A plateau, also called a high plain or a tableland, is an area of a highland consisting of flat terrain that is raised sharply above the surrounding area on at least one side, creating steep cliffs or escarpments. Both volcanic activity such as the upwelling of magma and extrusion of lava, or erosion of mountains caused from water, glaciers, or aeolian processes, can create plateaus. Plateaus are classified according to their surrounding environment as intermontane, piedmont, or continental.[75] A few plateaus may have a small flat top while others have wide ones – buttes are smaller ones with less extrusive and more intrusive igneous rock, while plateaus or highlands are the widest, and mesas are a general-sized plateau with horizontal bedrock strata.[76] [77] [78]
Plains and valleys
Wide, flat areas of land are called plains, which cover more than one-third of Earth's land area.[79] When they occur as lowered areas between mountains, they can create valleys, canyons or gorges, and ravines.[80] A plateau can be thought of as an elevated plain. Plains are known to have fertile soils and be important for agriculture due to their flatness supporting grasses suitable for livestock and facilitating the harvest of crops.[81] Floodplains provided agricultural land for some of the earliest civilizations.[82] Erosion is often a main driver for the creation of plains and valleys, with rift valleys being a noticeable exception. Fjords are glacial valleys that can be thousands of meters deep, opening out to the sea.[83]
Caves and craters
Any natural void in the ground which can be entered by a human can be considered a cave.[84] [85] They have been important to humans as a place of shelter since the dawn of humanity.[86]
Craters are depressions in the ground, but unlike caves, they do not provide shelter or extend underground.
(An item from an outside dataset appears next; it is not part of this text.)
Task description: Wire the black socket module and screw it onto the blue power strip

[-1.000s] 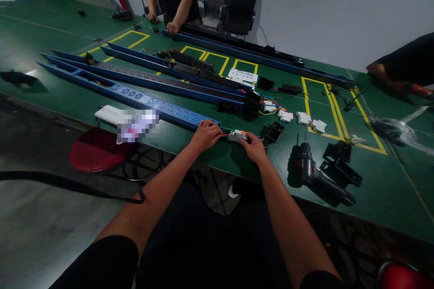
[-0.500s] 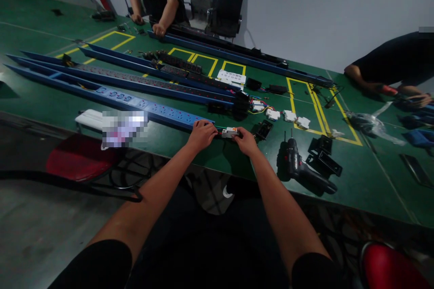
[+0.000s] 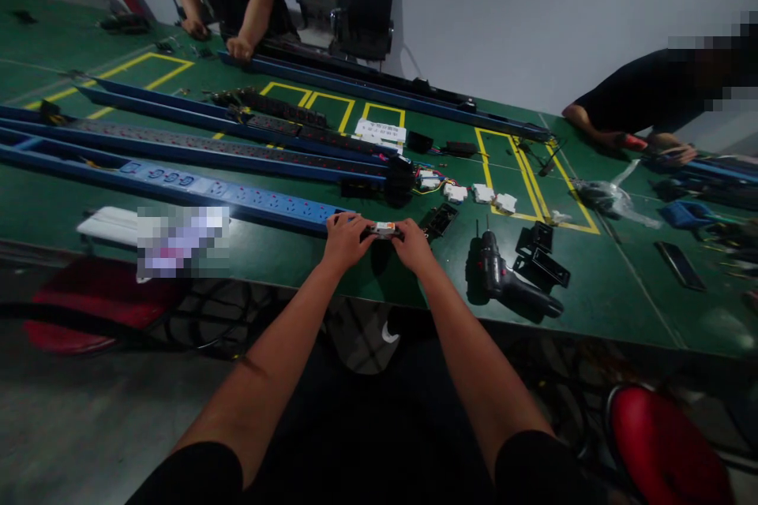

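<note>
mid-frame: the left hand [image 3: 345,243] and right hand [image 3: 413,245], both nearly closed, pinch a white module [image 3: 384,230] at opposite ends.

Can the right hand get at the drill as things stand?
Probably yes, though the right hand is holding the white block; nothing visible lies between that hand and the drill.

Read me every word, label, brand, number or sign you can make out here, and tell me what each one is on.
None can be read.
White paper: dark characters, too small and blurred.
White-and-orange module: any print is too small.
Blue socket strip: small dark marks, no legible lettering.
Cordless drill: no legible brand.
Pixelated item: blurred out.
</note>
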Motion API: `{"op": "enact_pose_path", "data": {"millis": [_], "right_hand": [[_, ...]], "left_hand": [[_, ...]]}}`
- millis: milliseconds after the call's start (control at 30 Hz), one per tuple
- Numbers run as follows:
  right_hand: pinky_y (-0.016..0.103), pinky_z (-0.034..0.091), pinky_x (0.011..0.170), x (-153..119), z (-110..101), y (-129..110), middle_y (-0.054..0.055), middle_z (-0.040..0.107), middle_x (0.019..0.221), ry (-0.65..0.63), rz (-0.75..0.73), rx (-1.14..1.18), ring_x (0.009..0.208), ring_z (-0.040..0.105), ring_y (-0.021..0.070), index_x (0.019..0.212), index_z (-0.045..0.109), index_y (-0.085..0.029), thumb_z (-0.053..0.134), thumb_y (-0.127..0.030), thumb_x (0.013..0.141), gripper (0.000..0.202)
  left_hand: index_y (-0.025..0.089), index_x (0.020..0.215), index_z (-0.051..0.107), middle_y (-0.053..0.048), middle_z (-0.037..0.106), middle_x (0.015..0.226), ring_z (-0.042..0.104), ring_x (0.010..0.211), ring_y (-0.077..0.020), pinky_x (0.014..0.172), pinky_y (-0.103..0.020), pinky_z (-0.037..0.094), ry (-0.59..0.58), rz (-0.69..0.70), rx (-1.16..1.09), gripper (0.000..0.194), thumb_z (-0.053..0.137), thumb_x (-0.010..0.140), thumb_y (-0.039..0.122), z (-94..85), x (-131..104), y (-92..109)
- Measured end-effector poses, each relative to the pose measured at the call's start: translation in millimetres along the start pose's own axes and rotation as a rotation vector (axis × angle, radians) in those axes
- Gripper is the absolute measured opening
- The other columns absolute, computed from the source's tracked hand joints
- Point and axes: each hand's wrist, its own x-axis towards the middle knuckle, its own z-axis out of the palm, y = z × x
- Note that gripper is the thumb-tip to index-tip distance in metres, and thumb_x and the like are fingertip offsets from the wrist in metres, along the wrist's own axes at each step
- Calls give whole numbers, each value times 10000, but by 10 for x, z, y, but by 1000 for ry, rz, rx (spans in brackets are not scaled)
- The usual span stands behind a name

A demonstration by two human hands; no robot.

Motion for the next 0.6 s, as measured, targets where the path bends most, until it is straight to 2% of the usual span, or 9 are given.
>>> {"op": "enact_pose_path", "data": {"millis": [133,200,233,300,400,433,500,533,600], "right_hand": [[414,509,1081,-42,-3,-132,96,676,1175,10,17,32,1093,647,230,1238,729,-196,622,-157,911,346],[413,532,1064,-117,-149,-209,114,672,1273,33,14,62,1092,666,228,1326,691,-197,610,-176,926,409],[408,551,1040,-187,-291,-228,118,664,1314,57,12,74,1084,676,225,1376,663,-206,598,-195,940,441],[401,587,976,-413,-720,-185,113,660,1344,126,27,67,1069,693,224,1436,621,-242,543,-237,979,464],[465,541,1069,-958,-1566,136,126,651,1370,249,143,-185,1176,673,265,1448,620,-254,479,-186,940,532],[485,523,1092,-1163,-1830,297,147,632,1397,237,220,-300,1205,664,287,1456,620,-240,502,-171,897,575],[521,497,1114,-1531,-2227,631,193,599,1447,69,361,-500,1290,622,351,1493,596,-204,583,-146,774,722],[523,506,1094,-1670,-2341,775,200,618,1429,-50,406,-557,1287,626,370,1502,589,-202,615,-131,718,788],[516,501,1080,-1825,-2408,967,190,648,1414,-216,405,-638,1267,639,377,1533,558,-222,653,-138,697,846]], "left_hand": [[281,1136,736,-108,762,1226,567,1315,-353,1108,-597,311,-12,7,-32,204,716,937,319,15,15,-32],[278,1126,736,-105,763,1229,574,1317,-345,1114,-595,312,-19,14,-40,195,710,932,284,9,15,-50],[278,1126,735,-105,764,1228,576,1319,-344,1116,-596,312,-21,14,-42,198,704,930,267,8,15,-56],[278,1129,734,-108,765,1223,576,1322,-344,1119,-600,309,-24,13,-44,209,693,927,246,12,15,-62],[272,1127,737,-117,766,1215,575,1319,-349,1124,-603,302,-23,10,-51,200,681,935,256,24,15,-68],[270,1126,738,-121,765,1216,574,1316,-352,1124,-604,300,-22,10,-53,196,676,941,266,26,14,-70],[269,1133,738,-124,763,1216,573,1307,-358,1119,-606,300,-21,11,-59,196,662,952,287,27,13,-73],[271,1138,737,-124,762,1215,572,1301,-360,1116,-606,302,-21,14,-62,200,656,956,295,26,11,-75],[278,1146,734,-121,763,1204,574,1283,-362,1109,-605,306,-16,19,-68,208,646,960,305,25,7,-76]]}}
There are many kinds of craters, such as impact craters, volcanic calderas, and isostatic depressions, such as the one in Greenland. Karst processes can create both solution caves, the most frequent cave type, and craters, as seen in karst sinkholes.[87]
Layers
The pedosphere is the outermost layer of Earth's continental surface and is composed of soil and subject to soil formation processes. Below it, the lithosphere encompasses both Earth's crust and the uppermost layer of the mantle.[88] The lithosphere rests, or "floats", on top of the mantle below it via isostasy. Above the solid ground, the troposphere and humans' use of land can be considered layers of the land.
Land cover
See main article: Land cover and Land cover mapping.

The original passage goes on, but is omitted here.